Long Video Generation

Most AI video tools only let you create 5-10 second clips. But what if you need a longer video? This workflow shows you how to chain multiple clips together seamlessly to create videos that are 20, 40, or even 60+ seconds long.

We’ll create a 20-second video by connecting two 10-second clips together. The trick? We make the ending frame of Clip A match the starting frame of Clip B, so they blend seamlessly.

What you’ll create:

  • 3 still images (the “anchor points” for our videos)
  • 2 video clips (that transition between the images)
  • Optional: Add voice and lipsync for a talking avatar effect

First, we’ll generate three images that show different poses or actions. Think of these as the “snapshots” that will mark the beginning, middle, and end of our video sequence.

We’ll create the first image showing Einstein standing in a bedroom.

  1. Open the Image Generation tool and select Seedream v4

  2. Use this prompt and set aspect ratio to 9:16:

    "Albert Einstein is standing in the middle of a bedroom in 2024. He is wearing casual men clothes. [9:16]."
  3. Click Generate

Image 1: Einstein standing

Now we’ll edit the first image to show Einstein sitting instead of standing.

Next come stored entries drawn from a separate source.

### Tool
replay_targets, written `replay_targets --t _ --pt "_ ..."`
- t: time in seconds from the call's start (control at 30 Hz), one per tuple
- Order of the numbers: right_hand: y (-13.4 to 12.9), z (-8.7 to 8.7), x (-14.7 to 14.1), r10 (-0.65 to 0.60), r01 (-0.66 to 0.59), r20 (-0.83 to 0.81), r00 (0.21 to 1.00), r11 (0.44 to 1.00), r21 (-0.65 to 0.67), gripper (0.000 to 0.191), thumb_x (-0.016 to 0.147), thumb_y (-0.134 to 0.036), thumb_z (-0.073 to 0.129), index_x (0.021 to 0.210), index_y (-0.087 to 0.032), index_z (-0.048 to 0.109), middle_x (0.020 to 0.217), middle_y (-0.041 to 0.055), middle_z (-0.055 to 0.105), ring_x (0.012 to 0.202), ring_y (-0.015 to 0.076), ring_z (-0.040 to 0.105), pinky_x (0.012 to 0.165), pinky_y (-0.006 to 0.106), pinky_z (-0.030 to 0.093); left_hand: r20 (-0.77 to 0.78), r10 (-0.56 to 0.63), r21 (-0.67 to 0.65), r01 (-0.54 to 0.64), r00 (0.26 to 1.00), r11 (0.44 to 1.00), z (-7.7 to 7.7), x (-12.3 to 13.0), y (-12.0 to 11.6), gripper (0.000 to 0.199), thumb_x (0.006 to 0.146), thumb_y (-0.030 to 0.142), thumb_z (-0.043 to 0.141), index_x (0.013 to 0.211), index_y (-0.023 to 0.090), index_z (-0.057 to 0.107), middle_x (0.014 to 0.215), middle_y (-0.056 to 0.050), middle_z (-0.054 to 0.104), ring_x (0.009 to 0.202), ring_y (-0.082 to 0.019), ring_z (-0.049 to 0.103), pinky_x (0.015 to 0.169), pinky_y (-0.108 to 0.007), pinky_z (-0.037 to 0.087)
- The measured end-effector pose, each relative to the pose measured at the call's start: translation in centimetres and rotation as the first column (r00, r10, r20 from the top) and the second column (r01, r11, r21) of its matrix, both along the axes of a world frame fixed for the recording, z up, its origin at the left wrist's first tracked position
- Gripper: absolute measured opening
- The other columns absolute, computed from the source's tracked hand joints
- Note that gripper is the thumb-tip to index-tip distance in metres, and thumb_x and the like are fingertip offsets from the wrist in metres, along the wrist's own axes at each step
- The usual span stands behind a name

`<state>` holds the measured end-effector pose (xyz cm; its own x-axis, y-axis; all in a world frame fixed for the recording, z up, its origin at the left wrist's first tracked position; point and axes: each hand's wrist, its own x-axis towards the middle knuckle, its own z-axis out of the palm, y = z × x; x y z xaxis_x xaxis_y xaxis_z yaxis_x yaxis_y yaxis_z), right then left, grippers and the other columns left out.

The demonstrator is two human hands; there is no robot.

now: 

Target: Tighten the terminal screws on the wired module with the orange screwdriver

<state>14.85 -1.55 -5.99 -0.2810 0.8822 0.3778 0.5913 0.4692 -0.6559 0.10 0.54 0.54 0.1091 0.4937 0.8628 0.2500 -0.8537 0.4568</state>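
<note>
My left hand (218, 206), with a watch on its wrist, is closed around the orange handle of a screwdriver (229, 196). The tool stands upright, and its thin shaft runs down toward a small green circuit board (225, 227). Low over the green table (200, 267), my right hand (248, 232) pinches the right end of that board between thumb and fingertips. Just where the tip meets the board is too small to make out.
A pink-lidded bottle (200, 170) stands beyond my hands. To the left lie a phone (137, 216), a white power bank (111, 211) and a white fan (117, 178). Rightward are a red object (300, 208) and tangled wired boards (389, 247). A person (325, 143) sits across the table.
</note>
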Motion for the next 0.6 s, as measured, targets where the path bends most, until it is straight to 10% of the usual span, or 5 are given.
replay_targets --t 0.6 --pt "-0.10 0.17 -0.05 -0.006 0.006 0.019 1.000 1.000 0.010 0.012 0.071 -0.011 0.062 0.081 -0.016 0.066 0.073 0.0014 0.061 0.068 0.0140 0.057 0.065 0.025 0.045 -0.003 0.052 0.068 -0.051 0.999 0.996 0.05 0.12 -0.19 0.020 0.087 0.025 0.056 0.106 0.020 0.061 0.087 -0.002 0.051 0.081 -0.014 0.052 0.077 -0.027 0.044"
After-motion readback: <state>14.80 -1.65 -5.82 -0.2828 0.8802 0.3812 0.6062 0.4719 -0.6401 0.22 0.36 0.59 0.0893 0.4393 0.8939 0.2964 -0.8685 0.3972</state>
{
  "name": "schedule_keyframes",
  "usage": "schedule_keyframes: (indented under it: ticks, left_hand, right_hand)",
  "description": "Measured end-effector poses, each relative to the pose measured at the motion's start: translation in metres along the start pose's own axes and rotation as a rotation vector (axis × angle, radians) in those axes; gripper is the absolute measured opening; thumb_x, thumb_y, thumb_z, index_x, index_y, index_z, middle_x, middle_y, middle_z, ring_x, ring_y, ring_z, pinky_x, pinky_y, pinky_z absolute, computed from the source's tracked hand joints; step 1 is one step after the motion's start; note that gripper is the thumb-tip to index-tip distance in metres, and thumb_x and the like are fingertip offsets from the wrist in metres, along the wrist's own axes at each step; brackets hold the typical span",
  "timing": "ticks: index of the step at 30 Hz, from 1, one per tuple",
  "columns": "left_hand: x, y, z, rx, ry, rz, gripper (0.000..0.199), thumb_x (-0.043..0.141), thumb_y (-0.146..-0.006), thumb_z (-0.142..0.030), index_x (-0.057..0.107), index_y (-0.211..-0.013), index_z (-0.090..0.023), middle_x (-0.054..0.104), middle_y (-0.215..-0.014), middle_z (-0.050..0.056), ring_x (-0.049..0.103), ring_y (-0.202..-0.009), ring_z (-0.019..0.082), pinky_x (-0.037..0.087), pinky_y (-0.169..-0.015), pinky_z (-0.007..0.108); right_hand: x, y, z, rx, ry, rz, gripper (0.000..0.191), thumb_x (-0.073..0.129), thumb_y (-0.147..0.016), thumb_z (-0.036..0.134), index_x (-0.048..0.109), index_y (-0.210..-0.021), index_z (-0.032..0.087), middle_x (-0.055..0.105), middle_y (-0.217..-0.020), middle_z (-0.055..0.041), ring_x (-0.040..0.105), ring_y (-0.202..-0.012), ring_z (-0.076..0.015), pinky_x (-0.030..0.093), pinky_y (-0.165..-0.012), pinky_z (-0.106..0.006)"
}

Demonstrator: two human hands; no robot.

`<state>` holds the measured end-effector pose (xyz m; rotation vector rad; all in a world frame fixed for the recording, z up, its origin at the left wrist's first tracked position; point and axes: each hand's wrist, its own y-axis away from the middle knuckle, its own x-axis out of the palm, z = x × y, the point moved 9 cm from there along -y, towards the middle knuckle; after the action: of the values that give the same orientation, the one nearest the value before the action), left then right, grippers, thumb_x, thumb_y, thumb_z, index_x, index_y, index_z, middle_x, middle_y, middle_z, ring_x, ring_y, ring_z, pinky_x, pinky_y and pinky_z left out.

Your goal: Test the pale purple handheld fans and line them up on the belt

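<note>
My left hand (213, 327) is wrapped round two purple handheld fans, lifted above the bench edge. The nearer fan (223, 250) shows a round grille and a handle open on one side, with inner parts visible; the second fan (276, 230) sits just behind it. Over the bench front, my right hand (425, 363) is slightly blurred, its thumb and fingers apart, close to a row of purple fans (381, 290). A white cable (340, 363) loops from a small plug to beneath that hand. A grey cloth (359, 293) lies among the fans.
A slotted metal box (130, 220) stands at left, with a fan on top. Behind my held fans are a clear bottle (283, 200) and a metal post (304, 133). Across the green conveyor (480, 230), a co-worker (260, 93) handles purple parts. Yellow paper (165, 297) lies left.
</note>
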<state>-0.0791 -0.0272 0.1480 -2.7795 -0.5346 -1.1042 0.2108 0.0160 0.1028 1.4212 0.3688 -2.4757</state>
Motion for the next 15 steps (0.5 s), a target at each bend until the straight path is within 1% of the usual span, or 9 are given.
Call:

  1. Open the Image Editing tool and select Seedream v4 Edit

  2. Drag Image 1 into the image input field

  3. Use this prompt:

    "Edit Reference: Do not modify anything except the man. Make the men sit. Keep the angle exactly the same"
  4. Click Generate

Image 2: Einstein sitting down

Now we’ll edit Image 2 to add a waving gesture.

  1. In the Image Editing tool with Seedream v4 Edit selected

  2. Drag Image 2 into the image input field

  3. Use this prompt:

    "Make the hand towards the wall wave like saying good bye"
  4. Click Generate

Image 3: Einstein waving goodbye

Now for the magic! We’ll create two video clips that smoothly transition between our three images.

This clip will show Einstein talking and sitting down on the bed (transitioning from Image 1 to Image 2).

  1. Open the Video Generation tool and select Kling 2.1 Pro

  2. Set First Frame = Image 1 and Last Frame = Image 2

  3. Use this prompt and set duration to 5-10 seconds:

    "The guy is continuously talking while keeping his look the same. While talking he gesticulates and sit on the bed."
  4. Click Generate


This clip will show Einstein continuing to talk and then waving goodbye (transitioning from Image 2 to Image 3).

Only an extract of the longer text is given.